Recorded information>
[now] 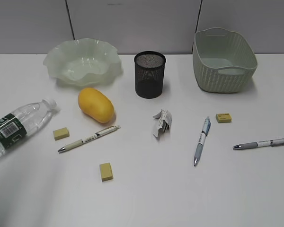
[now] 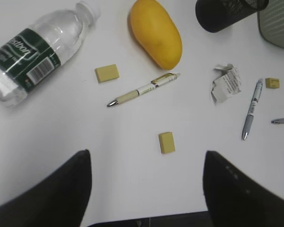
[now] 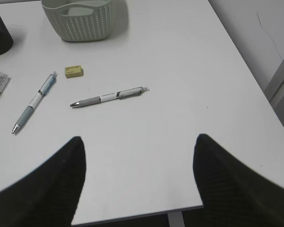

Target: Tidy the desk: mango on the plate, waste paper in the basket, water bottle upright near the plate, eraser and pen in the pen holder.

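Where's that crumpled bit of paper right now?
The waste paper lies mid-desk in the exterior view, just in front of the pen holder, between the mango and the blue pen.

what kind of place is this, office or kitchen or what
Most likely an office-style desk set up for a tidying test. A plain white desk stands against grey partition panels, and it carries stationery: a black mesh pen holder, loose pens and erasers, plus crumpled waste paper.

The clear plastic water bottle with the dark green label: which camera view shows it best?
The left wrist view: the clear plastic water bottle with the dark green label lies on its side, label and barcode readable. The exterior view shows it smaller, cut by the left edge. The right wrist view misses it.
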Motion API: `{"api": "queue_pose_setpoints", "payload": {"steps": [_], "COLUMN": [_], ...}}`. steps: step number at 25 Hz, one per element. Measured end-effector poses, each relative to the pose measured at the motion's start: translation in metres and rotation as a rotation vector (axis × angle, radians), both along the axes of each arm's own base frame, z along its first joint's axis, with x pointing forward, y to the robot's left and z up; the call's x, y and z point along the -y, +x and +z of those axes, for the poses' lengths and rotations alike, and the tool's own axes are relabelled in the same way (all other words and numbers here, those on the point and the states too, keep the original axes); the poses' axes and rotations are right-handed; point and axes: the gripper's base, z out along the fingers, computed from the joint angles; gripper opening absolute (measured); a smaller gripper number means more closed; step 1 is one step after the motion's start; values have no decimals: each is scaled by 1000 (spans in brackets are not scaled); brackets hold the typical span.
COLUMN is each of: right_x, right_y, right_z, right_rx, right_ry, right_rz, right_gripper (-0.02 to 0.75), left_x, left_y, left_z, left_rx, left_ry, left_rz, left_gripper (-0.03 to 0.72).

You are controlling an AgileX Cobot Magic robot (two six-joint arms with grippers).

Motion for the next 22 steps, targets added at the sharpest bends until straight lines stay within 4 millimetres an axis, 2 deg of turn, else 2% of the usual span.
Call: {"api": "queue_pose_setpoints", "payload": {"steps": [6, 14, 18, 22], "right_x": [0, 0, 0, 0], "right_y": [0, 0, 0, 0], "right_z": [0, 0, 0, 0], "right_rx": [0, 0, 0, 0], "right_ry": [0, 0, 0, 0], "right_rz": [0, 0, 0, 0], "right_gripper": [561, 561, 561, 561], "left_x": [27, 78, 103, 116], "left_y": [36, 82, 109, 133], "left_z": [-23, -72, -85, -97], "left_rx": [-13, -106, -96, -122], "left_ry": [-29, -26, -25, -30], "left_rz": [-25, -56, -71, -52], "left_gripper": [554, 554, 556, 591]}}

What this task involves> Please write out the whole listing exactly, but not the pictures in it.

Response>
[now] 
[now] 
[now] 

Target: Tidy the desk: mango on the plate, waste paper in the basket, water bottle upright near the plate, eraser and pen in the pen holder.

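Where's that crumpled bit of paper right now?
The waste paper lies mid-desk in the exterior view, just in front of the pen holder, between the mango and the blue pen.

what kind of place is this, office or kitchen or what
Most likely an office-style desk set up for a tidying test. A plain white desk stands against grey partition panels, and it carries stationery: a black mesh pen holder, loose pens and erasers, plus crumpled waste paper.

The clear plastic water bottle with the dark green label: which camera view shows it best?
The left wrist view: the clear plastic water bottle with the dark green label lies on its side, label and barcode readable. The exterior view shows it smaller, cut by the left edge. The right wrist view misses it.
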Motion API: `{"api": "queue_pose_setpoints", "payload": {"steps": [_], "COLUMN": [_], ...}}`. steps: step number at 25 Hz, one per element. Measured end-effector poses, each relative to the pose measured at the motion's start: translation in metres and rotation as a rotation vector (axis × angle, radians), both along the axes of each arm's own base frame, z along its first joint's axis, with x pointing forward, y to the robot's left and z up; the call's x, y and z point along the -y, +x and +z of those axes, for the poses' lengths and rotations alike, and the tool's own axes are relabelled in the same way (all other words and numbers here, those on the point and the states too, keep the original axes); the poses' axes and rotations are right-handed; point and axes: the gripper's base, z out along the fingers, computed from the joint angles; gripper opening absolute (measured); a smaller gripper number means more closed; step 1 is one step after the motion's start; values have no decimals: each is scaled by 1000 (spans in brackets are not scaled); brackets hold the typical span.
COLUMN is each of: right_x, right_y, right_z, right_rx, right_ry, right_rz, right_gripper (-0.02 to 0.75), left_x, left_y, left_z, left_rx, left_ry, left_rz, left_gripper (-0.03 to 0.72).

You are controlling an AgileX Cobot Magic robot (two six-joint arms with grippers).

Motion for the next 22 steps, targets added at the sharpest bends until straight lines stay within 4 millimetres an axis, 2 deg of turn, else 2% of the usual span.
Call: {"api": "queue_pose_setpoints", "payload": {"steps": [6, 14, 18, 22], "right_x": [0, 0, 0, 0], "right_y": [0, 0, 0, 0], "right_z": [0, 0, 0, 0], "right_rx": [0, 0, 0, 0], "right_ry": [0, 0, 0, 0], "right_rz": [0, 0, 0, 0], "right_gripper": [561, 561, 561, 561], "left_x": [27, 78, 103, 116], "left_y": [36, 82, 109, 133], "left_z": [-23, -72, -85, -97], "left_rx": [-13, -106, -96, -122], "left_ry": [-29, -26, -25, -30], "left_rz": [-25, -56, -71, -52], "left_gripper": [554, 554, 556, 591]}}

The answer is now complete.